RFR: 8348611: Eliminate DeferredLintHandler and emit warnings after attribution [v10]

Archie Cobbs acobbs at openjdk.org
Wed Aug 13 22:44:16 UTC 2025


On Wed, 13 Aug 2025 20:42:44 GMT, Vicente Romero <vromero at openjdk.org> wrote:

>> Archie Cobbs has updated the pull request with a new target base due to a merge or a rebase. The pull request now contains 97 commits:
>> 
>>  - Merge branch 'master' into JDK-8348611 to fix conflict.
>>  - Remove an unnecessary field.
>>  - More simplification of LintMapper per review suggestions.
>>  - More simplification of LintMapper per review suggestions.
>>  - More refactoring to simplify LintMapper per review.
>>  - Refactor LintMapper to clean up internal type hierarchy per review.
>>  - Address a couple of review comments.
>>  - Merge branch 'master' into JDK-8348611
>>  - Add DEFAULT_ENABLED flags to fix some mandatory warnings.
>>  - Merge branch 'master' into JDK-8348611 to fix conflicts.
>>  - ... and 87 more: https://git.openjdk.org/jdk/compare/8cd79752...18eaa8ef
>
> src/jdk.compiler/share/classes/com/sun/tools/javac/code/LintMapper.java line 251:
> 
>> 249:         Lint lint,                                      // the Lint configuration that applies at this declaration
>> 250:         Symbol symbol,                                  // declaration symbol (for debug purposes only; null for root)
>> 251:         List<LintRange> children                        // the nested declarations one level below this node
> 
> not a proposal to do any change, but I think that if instead of having a tree-like structure in which each range has, potentially, a number of children, we had one list of ranges sorted by its starting point. I think that we could find the right range doing a binary search. We could actually have both: the current tree and a flat list of lint ranges for searches. Again probably not necessary for general cases but there could be corner cases as in machine generated code for which having a faster retrieval could make the difference. But again we can do that if needed in the future

I think at one point I had something like that, but it made things more complicated. Plain binary search doesn't work when you are searching in a list of (possibly nested) intervals instead of a list of points, because there can be multiple matches (arbitrarily many in fact). I think it would require an [Interval tree](https://en.wikipedia.org/wiki/Interval_tree).

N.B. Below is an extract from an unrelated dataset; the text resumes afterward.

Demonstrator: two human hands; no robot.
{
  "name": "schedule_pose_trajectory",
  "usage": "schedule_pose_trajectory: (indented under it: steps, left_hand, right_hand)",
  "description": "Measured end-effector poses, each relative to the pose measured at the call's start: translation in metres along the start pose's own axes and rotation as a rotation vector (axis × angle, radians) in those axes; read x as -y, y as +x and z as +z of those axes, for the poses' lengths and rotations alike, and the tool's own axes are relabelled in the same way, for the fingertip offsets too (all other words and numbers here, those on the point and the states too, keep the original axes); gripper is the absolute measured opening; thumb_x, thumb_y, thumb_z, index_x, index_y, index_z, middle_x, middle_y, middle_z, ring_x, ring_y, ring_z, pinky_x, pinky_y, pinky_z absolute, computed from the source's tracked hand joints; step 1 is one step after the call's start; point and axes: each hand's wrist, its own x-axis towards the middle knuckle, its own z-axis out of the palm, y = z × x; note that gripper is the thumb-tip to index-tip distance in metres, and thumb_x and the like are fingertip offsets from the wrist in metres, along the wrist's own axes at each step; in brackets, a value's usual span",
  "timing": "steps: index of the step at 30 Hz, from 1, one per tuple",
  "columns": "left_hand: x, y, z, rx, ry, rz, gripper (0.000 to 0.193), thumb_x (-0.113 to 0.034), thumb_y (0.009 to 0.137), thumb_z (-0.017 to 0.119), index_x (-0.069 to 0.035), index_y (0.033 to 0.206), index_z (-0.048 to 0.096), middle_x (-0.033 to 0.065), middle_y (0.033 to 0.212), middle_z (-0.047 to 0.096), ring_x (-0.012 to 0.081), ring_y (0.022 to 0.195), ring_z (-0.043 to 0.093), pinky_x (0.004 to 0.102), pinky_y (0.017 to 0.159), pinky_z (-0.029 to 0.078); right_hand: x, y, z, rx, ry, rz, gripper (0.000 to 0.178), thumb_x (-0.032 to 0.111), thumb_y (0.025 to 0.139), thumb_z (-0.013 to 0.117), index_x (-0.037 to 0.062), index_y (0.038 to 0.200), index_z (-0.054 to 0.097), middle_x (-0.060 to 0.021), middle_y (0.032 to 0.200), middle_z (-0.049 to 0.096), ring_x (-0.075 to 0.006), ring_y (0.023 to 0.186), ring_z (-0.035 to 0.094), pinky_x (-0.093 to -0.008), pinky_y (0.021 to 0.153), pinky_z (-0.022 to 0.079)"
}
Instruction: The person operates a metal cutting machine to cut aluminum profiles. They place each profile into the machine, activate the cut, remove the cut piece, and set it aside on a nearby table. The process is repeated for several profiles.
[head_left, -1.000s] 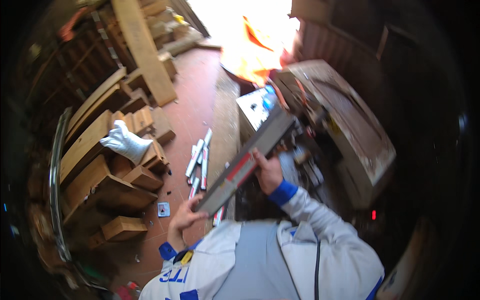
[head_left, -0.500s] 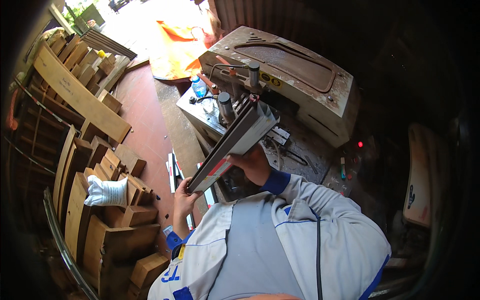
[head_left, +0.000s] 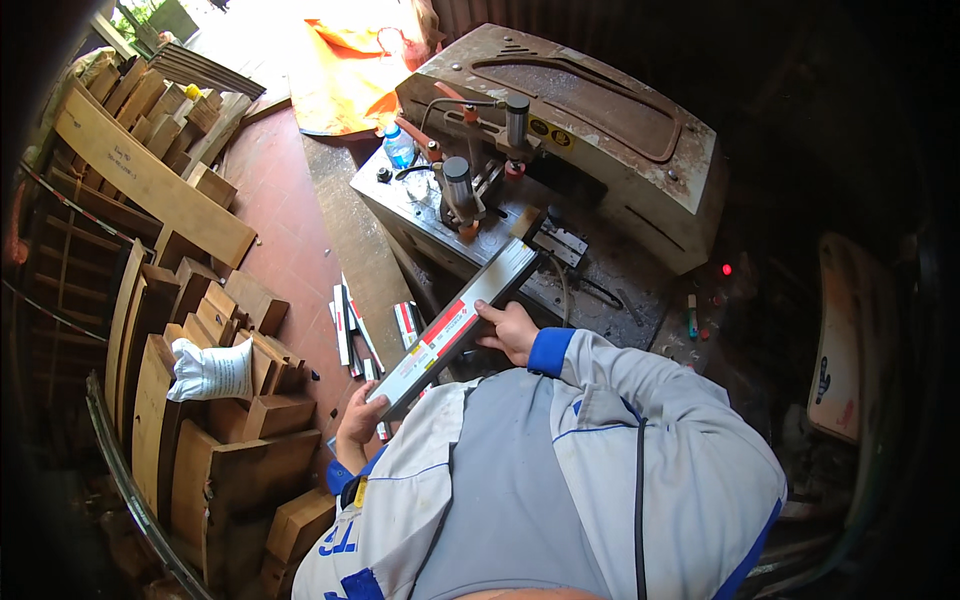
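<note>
A long, straight metal-like profile [head_left: 450,325], dark along its sides and with white, red and yellow film on its upper face, lies slantwise across my front. Around its near lower end, my left hand [head_left: 358,418] is closed, thumb on top. My right hand [head_left: 510,332] grips it farther up, thumb on the film and fingers partly hidden beneath. The profile's far end reaches the front of a machine table [head_left: 490,240] with two upright clamp cylinders [head_left: 457,180]. Whether that end touches the table I cannot tell.
Behind the clamps stands the machine's worn, light-coloured housing [head_left: 600,130]. A blue-labelled bottle [head_left: 398,148] is on the table's left corner. More film-covered profiles [head_left: 345,325] lie low on the left. Stacked timber [head_left: 165,175] and a white sack [head_left: 212,370] fill the left side.
Both hands have turned the profile so its printed film faces up. Its far end has come down and away from the clamps, toward me.
</note>
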Motion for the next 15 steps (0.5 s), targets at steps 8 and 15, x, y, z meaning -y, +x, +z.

There is also another annoying detail, which is that the nesting is not always proper: in some oddball cases (none of which I can specifically remember) there can be an AST node whose starting position is before the starting position of its parent AST node (or ending position after its parent). These instances could cause an Interval tree type of algorithm to glitch out.